Este segundo orante nos leva a outro ponto de reflexão: o pecado. Hoje parece ser um conceito confuso. Às vezes temos sido tão insistentes em nos considerar como pecadores que acabamos chamando muitas coisas de “pecado“… e não é incomum, como reação, ir ao outro extremo, exceto no caso de “pecados” muito grandes e óbvios, que são bastante infrequentes para a maioria dos cristãos. Pode-se sentir que não corresponde ao amor de Deus, ou que não aproveita bem seus talentos, ou que não ama suficientemente os outros, ou que não faz muito pelos pobres… Porém não parece que possamos chamar isso de “pecado“, porque nos falta a vontade, a consciência, a intenção de fazer o mal.
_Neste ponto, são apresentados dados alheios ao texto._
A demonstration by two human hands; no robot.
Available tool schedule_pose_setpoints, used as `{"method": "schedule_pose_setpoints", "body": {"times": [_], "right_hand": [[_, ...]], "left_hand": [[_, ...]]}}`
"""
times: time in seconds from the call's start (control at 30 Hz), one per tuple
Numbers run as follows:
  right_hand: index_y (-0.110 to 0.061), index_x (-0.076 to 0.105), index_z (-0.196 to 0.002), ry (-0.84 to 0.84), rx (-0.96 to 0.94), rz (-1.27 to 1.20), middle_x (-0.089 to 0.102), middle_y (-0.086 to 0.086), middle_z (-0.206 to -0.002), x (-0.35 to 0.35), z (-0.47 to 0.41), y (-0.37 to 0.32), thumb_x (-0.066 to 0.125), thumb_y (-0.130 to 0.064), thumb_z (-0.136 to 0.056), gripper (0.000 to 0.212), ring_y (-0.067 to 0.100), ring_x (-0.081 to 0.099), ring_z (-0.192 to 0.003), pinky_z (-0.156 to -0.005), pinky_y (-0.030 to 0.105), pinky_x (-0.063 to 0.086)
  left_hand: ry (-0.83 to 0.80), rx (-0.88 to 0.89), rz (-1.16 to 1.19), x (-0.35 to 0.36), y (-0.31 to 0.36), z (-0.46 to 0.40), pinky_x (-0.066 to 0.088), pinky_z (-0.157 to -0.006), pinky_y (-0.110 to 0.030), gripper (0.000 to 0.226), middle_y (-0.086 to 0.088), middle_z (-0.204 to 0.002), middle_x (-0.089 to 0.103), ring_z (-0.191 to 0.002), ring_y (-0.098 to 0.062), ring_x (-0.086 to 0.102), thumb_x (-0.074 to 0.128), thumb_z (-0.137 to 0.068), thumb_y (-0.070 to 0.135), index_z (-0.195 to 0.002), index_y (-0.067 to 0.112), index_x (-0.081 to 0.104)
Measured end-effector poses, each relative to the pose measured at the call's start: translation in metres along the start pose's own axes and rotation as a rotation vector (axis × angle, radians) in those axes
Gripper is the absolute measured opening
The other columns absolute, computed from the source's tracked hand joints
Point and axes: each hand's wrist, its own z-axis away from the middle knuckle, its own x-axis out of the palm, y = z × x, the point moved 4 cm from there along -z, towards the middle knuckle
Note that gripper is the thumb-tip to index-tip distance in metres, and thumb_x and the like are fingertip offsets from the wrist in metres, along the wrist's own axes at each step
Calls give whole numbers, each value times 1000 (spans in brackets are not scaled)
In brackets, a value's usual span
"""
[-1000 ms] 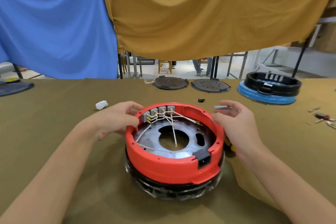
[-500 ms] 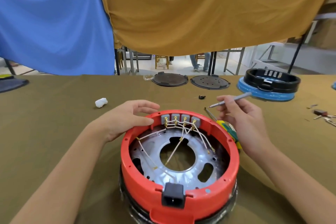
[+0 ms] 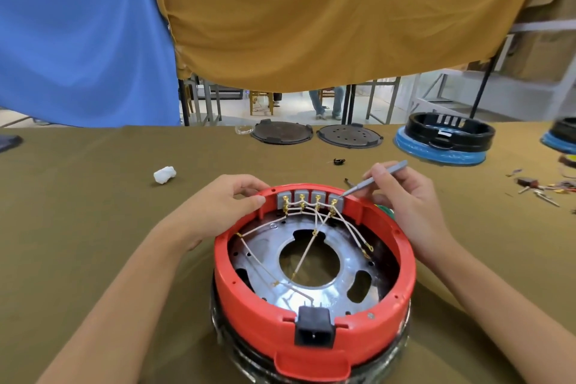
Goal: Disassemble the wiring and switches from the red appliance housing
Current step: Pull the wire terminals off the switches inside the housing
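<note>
— Four grey block switches [image 3: 310, 200] line the round red plastic housing's [image 3: 314, 333] far wall on the table; thin cream wires [image 3: 307, 246] cross the metal plate.

— Right hand [image 3: 405, 196] pinches a slim grey metal tool [image 3: 372, 179], tip at the rightmost switch; left hand [image 3: 218, 206] grips the rim. Something green beyond is mostly hidden.

You get bright, even daylight from the open space beyond the hanging cloths; shadows on the bench [image 3: 93, 227] stay soft. Wide-angle distortion bends the edges, and the far right corner blurs.
</note>
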Motion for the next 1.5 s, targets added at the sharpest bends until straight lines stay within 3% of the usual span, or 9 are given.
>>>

Assim também podemos nos reconhecer como limitados, fracos, defeituosos, etc. Mas Jesus não se refere a todas essas coisas como pecados, mas como apelos urgentes à conversão.
Na missa há numerosas referências a nossa condição pecadora… Confesso a Deus, Pai todo-poderoso… Eu não sou digno que entreis em minha casa… Cordeiro de Deus que tirais o pecado do mundo tende piedade de nós… Mas no fundo não pensamos realmente em nós mesmos como pecadores, dizemos isso um pouco “INCONSCIENTEMENTE“.
Provavelmente, nosso pecado mais frequente é o do fariseu: PENSAR QUE ESTAMOS EM PAZ COM DEUS. Pensar que fazemos mais do que o suficiente. Porque nós “cumprimos” os mínimos religiosos, e até mesmo vamos além deles. Este é o pecado da “MEDIOCRIDADE” ou falta de ardor, por estar convencido de que “eu já faço o suficiente”. Ou reduzindo o relacionamento com Deus, o caminho da fé e da vida espiritual a uma questão de realização exclusivamente religiosa, onde a vida diária, a fraternidade, a justiça, a misericórdia, a generosidade, a gratidão, o cuidado com a criação, a construção da comunidade… são deixados de fora.
Em resumo: humilde diante de Deus, reconhecendo nossa verdade sempre limitada, o desejo de que nossa oração nos ajude a crescer em amor e compromisso fraterno porque como nos fala a Primeira Leitura de hoje:
A prece do humilde atravessa as nuvens: enquanto não chegar não terá repouso; e não descansará até que o Altíssimo intervenha, faça justiça aos justos e execute o julgamento.